Hello! I've been trying to purchase a ton of fruits, veggies, etc. to see what my two male rats enjoy most for treats. I know they can eat *basically* everything, so my difficulty hasn't been in finding food in general. I just would like to know some favorites. So far, this is what I've gotten for my rats likes/dislikes: Likes: banana, apple, lettuce, carrots, crickets, mealworms, pistachios Dislikes: blueberries


----------



## Ratologist (Nov 24, 2016)

Really, ours are not picky. Several years ago we had a pair of rats that had been kept previously by someone who always gave them sweet treats, and they were VERY picky. We're shocked by how much our current pair LOVE spinach, kale, carrots, and broccoli! They also really love chickpeas, mushrooms, and almonds. We only give nuts in the shell. So, they have to work to get them out. We try *not* to give them too many empty calorie foods, but we do sometimes give them rice puffs (especially when trying to teach them a trick) or pieces of tortilla chips. They don't really care for apples, but they will eat them. Usually they take the apple piece, go hide it, and come back hoping for something better.  My list could go on and on...


----------



## Fu-Inle (Jan 22, 2015)

Mine love spinach


----------



## Fu-Inle (Jan 22, 2015)

Baby spinach I might add. They aren't to keen on the regular one.


----------



## OscarandAxel (Dec 6, 2017)

One of mine loves spinach while the other loves grapes!


----------



## MischiefUK (Dec 12, 2017)

Mine absolutely adore coconut and sweetcorn! They also like blueberries, carrots, peas, rocket, avocado, the occasional grape, and courgettes if they're cooked. They HATE apple, no idea why, mine won't even touch the stuff. 

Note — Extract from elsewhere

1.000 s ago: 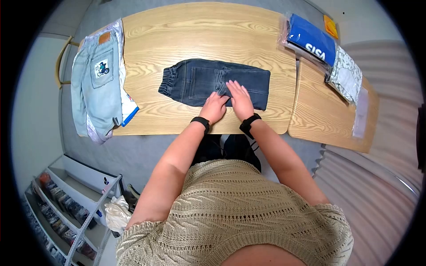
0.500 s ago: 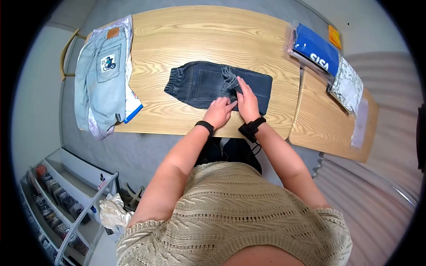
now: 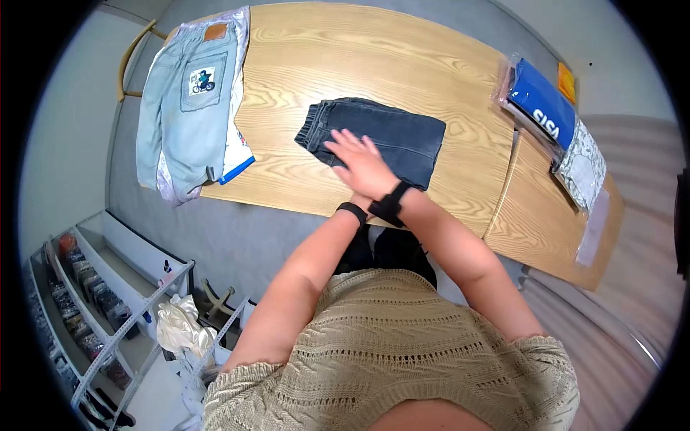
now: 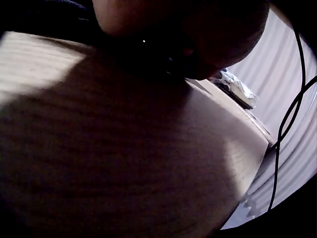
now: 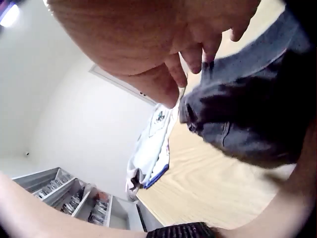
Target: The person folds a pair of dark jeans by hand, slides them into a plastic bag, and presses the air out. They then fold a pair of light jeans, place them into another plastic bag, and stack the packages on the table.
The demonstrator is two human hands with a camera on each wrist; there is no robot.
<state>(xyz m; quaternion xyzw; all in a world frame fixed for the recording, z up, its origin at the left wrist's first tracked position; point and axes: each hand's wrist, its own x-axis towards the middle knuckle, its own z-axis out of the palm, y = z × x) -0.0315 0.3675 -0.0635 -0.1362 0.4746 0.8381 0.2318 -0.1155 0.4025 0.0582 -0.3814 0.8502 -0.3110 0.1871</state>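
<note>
Folded dark denim jeans [image 3: 402, 136] lie in the middle of the wooden table [image 3: 345, 50]. My right hand [image 3: 356, 161] rests flat on them with its fingers spread, reaching left toward the elastic waistband [image 3: 307, 129]. In the right wrist view the fingers [image 5: 198, 54] touch the dark denim [image 5: 247, 114]. My left wrist [image 3: 351, 211] sits at the near table edge, and the right forearm crosses over it and hides that hand. The left wrist view is dark and shows only shaded table top [image 4: 124, 148].
Light blue jeans [image 3: 190, 108] lie on a stack of clothes at the table's left end, by a chair back [image 3: 133, 57]. A blue packet [image 3: 540, 108] and a patterned packaged garment [image 3: 586, 169] sit at the right, on a second table [image 3: 546, 215]. Shelving [image 3: 108, 337] stands lower left.
The hands lay side by side at the jeans' near edge. My right hand has since slid left across the denim and now crosses over the left wrist, hiding the left hand.
</note>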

Mine also get other fresh foods since they don't get pellets. So in terms of carbs they love pasta (obviously) and couscous. They are kinda meh about quinoa, and they like rice as long as it's cooked correctly (they literally won't eat it if it's even slightly undercooked and they don't like it when I rinse it after it's cooked - such divas). Chicken and egg yolk are big hits. They've tried just about every single variety of nut, and pecans are definitely the favourite. Almonds are the least favourite, but they'll still eat them. 

But by far the most prized foods of all are yoghurt and coconut oil. Obviously I never feed those in large amounts but my rats go absolutely crazy for the stuff.


----------



## raqathta (Sep 16, 2015)

OscarandAxel said:


> One of mine loves spinach while the other loves grapes!


I've read that spinach isn't good for rats--forget whether raw or cooked is bad. Check it out.


----------



## ChloeJ (Sep 27, 2017)

raqathta said:


> OscarandAxel said:
> 
> 
> > One of mine loves spinach while the other loves grapes!
> ...


I’ve read that raw spinach gives rats gas. It’s not gonna kill them or anything, it’ll just give them some minor discomfort. Cooking the spinach is always recommended before feeding, but making the mistake of not doing it won’t do them much harm


----------



## Sarah-Marie (Dec 18, 2017)

My two boys love most vegetables and fruits I've given them, but are particularly keen on corn and peas! I keep a bag of each frozen and just run them under a little water to soften them a bit before they eat them. But they also really enjoy carrots, cucumber and zucchini, romaine lettuce, broccoli, and cauliflower. Oh, and they go wild for bananas too! For treats they are obsessed with those rice puffs made for babies - right now I have blueberry flavour, but they haven't tried any other types yet.


----------



## Phoene (Dec 21, 2017)

Actually you are not supposed to feed rat spinach. Apparently "Due to the high levels of oxalates, spinach can cause urinary tract problems and stones in the bladder and kidneys."


----------